[What you should do]: Print all of the data below exactly as it appears, leaving out every image.

[Dataset excerpt]:
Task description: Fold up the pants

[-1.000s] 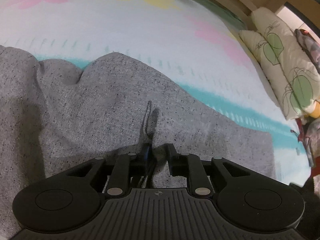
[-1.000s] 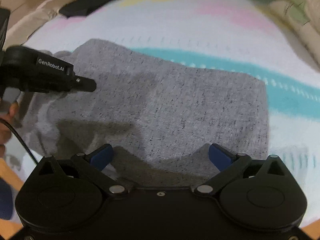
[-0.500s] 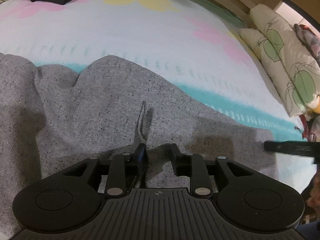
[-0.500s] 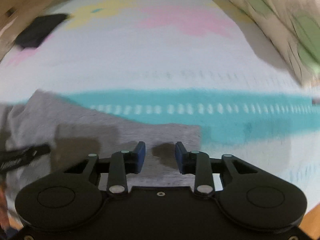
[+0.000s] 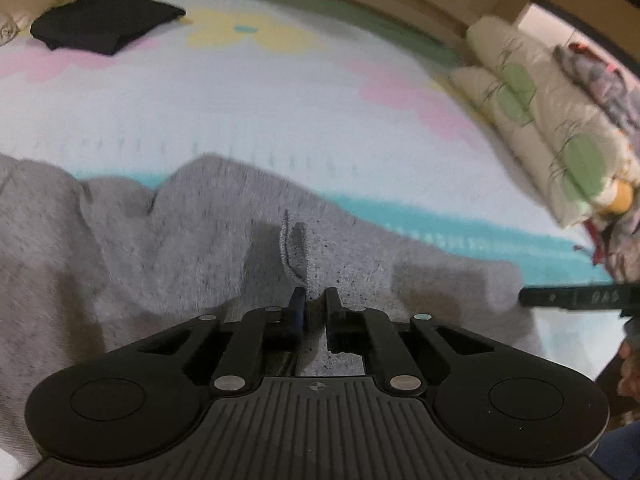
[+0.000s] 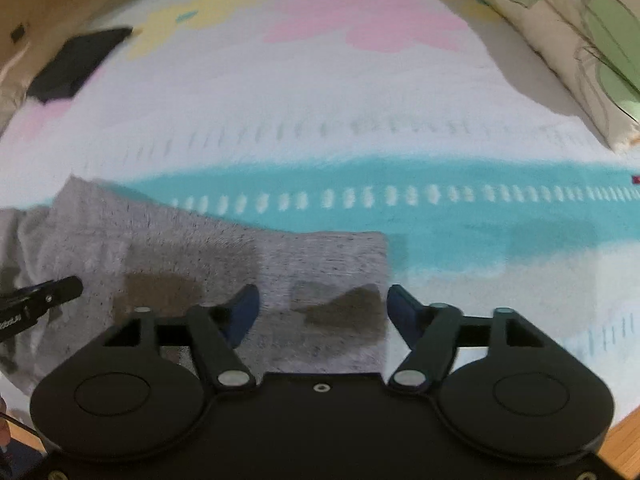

[Exercise response]:
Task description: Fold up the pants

[-1.000s] 
[-1.000s] 
[-0.500s] 
[-0.500s] 
[+0.000s] 
[+0.000s] 

No further work remains in this exercise.